High speed flow

Differences between high and low speed flows

Sound waves consist of a succession of weak pressure disturbances which pro­pagate through the air. The speed at which these disturbances advance through the air is called the speed of sound, and we find that this speed is of great significance in aerodynamics. The speed of sound is not constant but depends upon the square root of the absolute air temperature. Thus, at low altitudes, where the temperature is relatively high, the speed of sound is higher than it is at high altitudes where the temperature is less (see Chapter 7).

Подпись: Fig. 5.1 Flow over aerofoil at low and high speeds At high speed, flow is undisturbed until it crosses the shock wave where speed is suddenly reduced, and air pressure, temperature and density, suddenly increase (a) Low speed (b) High speed

Figure 5.1 shows the difference between the flows over a simple aerofoil on an aircraft flying at (a) a speed below the speed of sound (subsonic) and

(b) a speed greater than the speed of sound (supersonic). A number of signi­ficant differences are apparent. Firstly in the low speed flow the air is disturbed a long way in front of the aerofoil, while, for the supersonic flow, the area of disturbance is strictly limited and ahead of this region the air is totally un­affected by the presence of the aerofoil. Secondly, the local direction of the flow varies relatively smoothly at the low speed, while at high speed there is a very abrupt change where the air is first disturbed.

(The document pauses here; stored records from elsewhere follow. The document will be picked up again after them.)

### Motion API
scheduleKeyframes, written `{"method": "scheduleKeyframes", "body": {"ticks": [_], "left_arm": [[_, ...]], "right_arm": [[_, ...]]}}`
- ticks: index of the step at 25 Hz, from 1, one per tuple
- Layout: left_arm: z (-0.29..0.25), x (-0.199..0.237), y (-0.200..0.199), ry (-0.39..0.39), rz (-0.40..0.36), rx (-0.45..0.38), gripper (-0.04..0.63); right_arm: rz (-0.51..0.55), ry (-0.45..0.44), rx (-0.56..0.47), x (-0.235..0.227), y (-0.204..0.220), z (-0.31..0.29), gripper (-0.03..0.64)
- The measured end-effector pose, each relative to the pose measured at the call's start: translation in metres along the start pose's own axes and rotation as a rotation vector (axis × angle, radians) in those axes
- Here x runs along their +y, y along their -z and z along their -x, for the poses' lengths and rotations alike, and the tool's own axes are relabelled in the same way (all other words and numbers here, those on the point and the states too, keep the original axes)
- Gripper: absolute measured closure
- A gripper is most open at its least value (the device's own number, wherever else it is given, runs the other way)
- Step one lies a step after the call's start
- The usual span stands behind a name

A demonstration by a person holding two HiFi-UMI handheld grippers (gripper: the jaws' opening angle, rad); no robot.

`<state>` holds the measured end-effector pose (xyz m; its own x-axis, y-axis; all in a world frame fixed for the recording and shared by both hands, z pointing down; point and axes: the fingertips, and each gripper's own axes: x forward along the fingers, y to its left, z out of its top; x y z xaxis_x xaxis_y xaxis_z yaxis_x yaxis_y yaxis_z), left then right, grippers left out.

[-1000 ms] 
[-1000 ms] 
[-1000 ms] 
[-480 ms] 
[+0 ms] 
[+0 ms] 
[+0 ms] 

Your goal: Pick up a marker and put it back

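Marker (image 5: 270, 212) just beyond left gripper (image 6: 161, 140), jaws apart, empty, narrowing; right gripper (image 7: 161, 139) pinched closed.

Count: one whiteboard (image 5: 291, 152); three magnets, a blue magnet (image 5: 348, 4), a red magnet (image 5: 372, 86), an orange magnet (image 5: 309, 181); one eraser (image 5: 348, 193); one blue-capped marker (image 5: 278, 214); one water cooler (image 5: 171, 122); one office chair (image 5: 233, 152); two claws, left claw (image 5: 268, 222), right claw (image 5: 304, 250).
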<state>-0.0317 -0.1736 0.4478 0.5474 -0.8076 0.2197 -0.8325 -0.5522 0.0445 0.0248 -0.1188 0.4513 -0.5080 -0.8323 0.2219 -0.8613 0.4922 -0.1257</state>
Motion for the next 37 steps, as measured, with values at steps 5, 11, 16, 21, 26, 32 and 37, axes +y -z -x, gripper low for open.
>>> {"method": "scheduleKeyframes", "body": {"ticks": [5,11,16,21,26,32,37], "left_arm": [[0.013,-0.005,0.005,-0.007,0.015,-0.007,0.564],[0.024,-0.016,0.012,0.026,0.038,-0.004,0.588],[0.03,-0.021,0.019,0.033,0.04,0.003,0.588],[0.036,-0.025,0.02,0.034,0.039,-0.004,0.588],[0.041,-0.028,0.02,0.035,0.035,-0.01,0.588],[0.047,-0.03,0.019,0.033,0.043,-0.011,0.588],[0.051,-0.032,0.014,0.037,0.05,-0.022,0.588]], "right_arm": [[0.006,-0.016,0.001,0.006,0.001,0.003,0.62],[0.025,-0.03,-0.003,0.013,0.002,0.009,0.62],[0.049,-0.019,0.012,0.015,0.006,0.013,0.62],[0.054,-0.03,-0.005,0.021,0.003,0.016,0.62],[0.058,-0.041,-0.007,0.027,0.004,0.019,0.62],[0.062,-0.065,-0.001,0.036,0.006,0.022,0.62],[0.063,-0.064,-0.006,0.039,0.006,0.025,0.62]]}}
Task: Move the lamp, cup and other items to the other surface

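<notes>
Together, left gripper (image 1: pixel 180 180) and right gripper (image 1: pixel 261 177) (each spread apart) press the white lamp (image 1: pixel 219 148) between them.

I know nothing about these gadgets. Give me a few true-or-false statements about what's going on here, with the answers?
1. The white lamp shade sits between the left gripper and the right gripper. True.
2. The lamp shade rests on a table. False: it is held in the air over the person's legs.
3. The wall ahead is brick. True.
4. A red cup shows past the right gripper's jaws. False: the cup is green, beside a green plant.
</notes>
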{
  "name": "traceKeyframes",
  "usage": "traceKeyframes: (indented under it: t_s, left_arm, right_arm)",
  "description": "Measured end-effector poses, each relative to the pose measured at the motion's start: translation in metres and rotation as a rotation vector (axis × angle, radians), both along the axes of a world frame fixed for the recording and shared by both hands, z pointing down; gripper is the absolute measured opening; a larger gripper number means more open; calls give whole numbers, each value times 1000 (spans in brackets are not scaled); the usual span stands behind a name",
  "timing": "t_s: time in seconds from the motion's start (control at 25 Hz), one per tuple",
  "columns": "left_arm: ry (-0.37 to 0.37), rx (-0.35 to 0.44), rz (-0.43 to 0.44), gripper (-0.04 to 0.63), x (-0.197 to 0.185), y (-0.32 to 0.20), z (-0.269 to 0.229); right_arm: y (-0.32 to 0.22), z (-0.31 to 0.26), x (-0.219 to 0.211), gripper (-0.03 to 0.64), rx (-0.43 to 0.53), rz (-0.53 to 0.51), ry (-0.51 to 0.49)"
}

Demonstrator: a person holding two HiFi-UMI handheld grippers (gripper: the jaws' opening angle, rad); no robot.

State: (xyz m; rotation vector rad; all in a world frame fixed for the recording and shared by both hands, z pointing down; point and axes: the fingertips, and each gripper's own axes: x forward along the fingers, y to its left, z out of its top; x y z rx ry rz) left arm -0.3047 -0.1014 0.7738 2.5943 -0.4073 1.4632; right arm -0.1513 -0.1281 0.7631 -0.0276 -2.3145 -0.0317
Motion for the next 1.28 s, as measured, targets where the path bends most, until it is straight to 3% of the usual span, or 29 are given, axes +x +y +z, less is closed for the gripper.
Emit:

More detailed examination of the flow also shows that there are cor­respondingly abrupt changes in speed, temperature and pressure along a streamline. The line along which these abrupt changes take place is known as a shock wave. As can be seen in Fig. 5.1, shock waves form both at the leading and trailing edges of our aerofoil. The formation of shock waves is of great importance in high speed flow and we shall be looking at them in greater detail shortly.